• Exercise: When you reach the line with "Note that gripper", transcribe it and each line after it through the last one below, exactly. Pictures stay out.

• Dataset extract:
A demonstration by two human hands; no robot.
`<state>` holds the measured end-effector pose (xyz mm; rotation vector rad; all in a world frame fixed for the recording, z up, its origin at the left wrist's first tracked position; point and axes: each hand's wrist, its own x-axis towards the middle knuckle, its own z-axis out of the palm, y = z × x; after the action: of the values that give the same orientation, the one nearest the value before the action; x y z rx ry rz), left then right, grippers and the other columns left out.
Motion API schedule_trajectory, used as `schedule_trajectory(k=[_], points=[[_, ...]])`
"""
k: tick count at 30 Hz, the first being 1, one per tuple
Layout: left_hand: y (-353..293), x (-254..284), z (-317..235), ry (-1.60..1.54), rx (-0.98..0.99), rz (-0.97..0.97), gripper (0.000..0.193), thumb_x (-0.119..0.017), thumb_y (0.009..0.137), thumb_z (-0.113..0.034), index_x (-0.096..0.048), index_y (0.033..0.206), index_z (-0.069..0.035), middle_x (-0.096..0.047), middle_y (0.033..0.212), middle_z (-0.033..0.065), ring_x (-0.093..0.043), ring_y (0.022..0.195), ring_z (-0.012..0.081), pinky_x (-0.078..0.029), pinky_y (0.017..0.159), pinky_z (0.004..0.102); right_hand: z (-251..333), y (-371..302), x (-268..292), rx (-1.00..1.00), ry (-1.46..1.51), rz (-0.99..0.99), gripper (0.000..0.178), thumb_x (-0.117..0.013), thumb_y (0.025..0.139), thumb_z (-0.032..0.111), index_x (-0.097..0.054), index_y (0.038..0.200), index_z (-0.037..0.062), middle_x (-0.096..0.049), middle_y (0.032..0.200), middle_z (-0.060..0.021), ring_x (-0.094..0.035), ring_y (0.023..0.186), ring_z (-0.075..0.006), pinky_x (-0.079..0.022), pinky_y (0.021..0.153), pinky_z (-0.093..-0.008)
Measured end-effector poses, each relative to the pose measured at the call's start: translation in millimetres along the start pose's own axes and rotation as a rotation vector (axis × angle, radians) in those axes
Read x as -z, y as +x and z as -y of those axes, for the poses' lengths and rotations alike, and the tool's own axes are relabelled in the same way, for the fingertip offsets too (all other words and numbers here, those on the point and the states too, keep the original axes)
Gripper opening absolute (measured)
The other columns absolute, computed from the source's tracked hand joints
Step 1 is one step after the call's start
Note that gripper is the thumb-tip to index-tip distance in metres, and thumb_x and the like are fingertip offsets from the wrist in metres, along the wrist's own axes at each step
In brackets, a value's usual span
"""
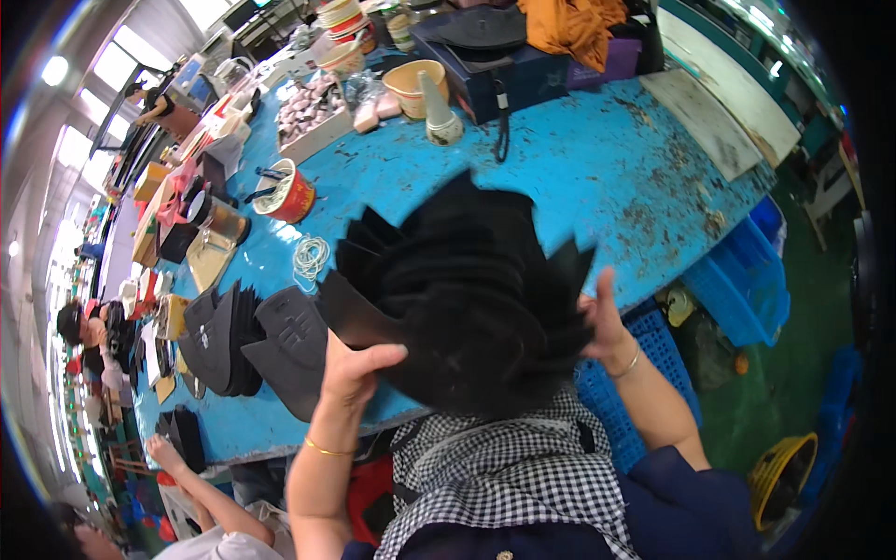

• Task response:
Note that gripper is the thumb-tip to index-tip distance in metres, and thumb_x and the like are fingertip offsets from the wrist in metres, along the wrist's own axes at each step
In brackets, a value's usual span
"""

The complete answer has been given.